• Work item:
Below is the data. Give it again, complete and exact.

┌─ Material provided

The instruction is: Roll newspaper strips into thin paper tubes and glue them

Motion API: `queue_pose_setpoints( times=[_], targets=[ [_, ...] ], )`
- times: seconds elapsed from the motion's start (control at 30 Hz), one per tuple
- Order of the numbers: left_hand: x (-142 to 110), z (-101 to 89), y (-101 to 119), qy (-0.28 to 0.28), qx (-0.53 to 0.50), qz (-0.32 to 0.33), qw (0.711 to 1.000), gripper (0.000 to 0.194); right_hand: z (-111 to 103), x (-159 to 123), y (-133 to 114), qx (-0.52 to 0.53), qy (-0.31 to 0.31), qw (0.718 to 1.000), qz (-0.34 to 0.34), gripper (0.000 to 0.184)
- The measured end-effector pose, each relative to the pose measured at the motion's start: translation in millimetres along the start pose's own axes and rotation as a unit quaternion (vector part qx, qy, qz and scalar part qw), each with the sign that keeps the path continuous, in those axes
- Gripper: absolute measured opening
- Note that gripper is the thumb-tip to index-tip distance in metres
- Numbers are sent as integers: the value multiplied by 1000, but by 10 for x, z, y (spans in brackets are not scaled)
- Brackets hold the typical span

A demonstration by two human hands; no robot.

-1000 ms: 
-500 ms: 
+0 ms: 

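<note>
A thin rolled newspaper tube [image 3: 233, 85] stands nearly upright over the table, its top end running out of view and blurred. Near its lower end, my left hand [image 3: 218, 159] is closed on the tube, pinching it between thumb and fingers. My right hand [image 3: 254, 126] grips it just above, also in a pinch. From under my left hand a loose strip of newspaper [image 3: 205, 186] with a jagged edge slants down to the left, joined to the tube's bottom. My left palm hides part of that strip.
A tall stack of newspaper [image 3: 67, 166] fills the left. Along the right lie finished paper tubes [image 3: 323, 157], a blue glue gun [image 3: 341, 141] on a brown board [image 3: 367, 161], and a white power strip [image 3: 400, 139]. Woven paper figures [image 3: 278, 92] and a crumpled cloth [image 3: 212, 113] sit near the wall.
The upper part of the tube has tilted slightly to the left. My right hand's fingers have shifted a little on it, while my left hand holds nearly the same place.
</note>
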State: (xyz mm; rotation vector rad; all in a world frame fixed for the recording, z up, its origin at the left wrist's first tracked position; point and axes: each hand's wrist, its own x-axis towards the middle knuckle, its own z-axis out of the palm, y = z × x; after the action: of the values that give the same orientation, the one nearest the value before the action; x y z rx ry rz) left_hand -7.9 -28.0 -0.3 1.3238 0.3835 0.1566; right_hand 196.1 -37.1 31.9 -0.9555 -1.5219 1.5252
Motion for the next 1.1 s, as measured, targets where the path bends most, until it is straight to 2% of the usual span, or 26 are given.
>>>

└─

• Exercise result:
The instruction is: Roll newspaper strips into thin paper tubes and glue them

Motion API: `queue_pose_setpoints( times=[_], targets=[ [_, ...] ], )`
- times: seconds elapsed from the motion's start (control at 30 Hz), one per tuple
- Order of the numbers: left_hand: x (-142 to 110), z (-101 to 89), y (-101 to 119), qy (-0.28 to 0.28), qx (-0.53 to 0.50), qz (-0.32 to 0.33), qw (0.711 to 1.000), gripper (0.000 to 0.194); right_hand: z (-111 to 103), x (-159 to 123), y (-133 to 114), qx (-0.52 to 0.53), qy (-0.31 to 0.31), qw (0.718 to 1.000), qz (-0.34 to 0.34), gripper (0.000 to 0.184)
- The measured end-effector pose, each relative to the pose measured at the motion's start: translation in millimetres along the start pose's own axes and rotation as a unit quaternion (vector part qx, qy, qz and scalar part qw), each with the sign that keeps the path continuous, in those axes
- Gripper: absolute measured opening
- Note that gripper is the thumb-tip to index-tip distance in metres
- Numbers are sent as integers: the value multiplied by 1000, but by 10 for x, z, y (spans in brackets are not scaled)
- Brackets hold the typical span

A demonstration by two human hands; no robot.

-1000 ms: 
-500 ms: 
+0 ms: 

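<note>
A thin rolled newspaper tube [image 3: 233, 85] stands nearly upright over the table, its top end running out of view and blurred. Near its lower end, my left hand [image 3: 218, 159] is closed on the tube, pinching it between thumb and fingers. My right hand [image 3: 254, 126] grips it just above, also in a pinch. From under my left hand a loose strip of newspaper [image 3: 205, 186] with a jagged edge slants down to the left, joined to the tube's bottom. My left palm hides part of that strip.
A tall stack of newspaper [image 3: 67, 166] fills the left. Along the right lie finished paper tubes [image 3: 323, 157], a blue glue gun [image 3: 341, 141] on a brown board [image 3: 367, 161], and a white power strip [image 3: 400, 139]. Woven paper figures [image 3: 278, 92] and a crumpled cloth [image 3: 212, 113] sit near the wall.
The upper part of the tube has tilted slightly to the left. My right hand's fingers have shifted a little on it, while my left hand holds nearly the same place.
</note>
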State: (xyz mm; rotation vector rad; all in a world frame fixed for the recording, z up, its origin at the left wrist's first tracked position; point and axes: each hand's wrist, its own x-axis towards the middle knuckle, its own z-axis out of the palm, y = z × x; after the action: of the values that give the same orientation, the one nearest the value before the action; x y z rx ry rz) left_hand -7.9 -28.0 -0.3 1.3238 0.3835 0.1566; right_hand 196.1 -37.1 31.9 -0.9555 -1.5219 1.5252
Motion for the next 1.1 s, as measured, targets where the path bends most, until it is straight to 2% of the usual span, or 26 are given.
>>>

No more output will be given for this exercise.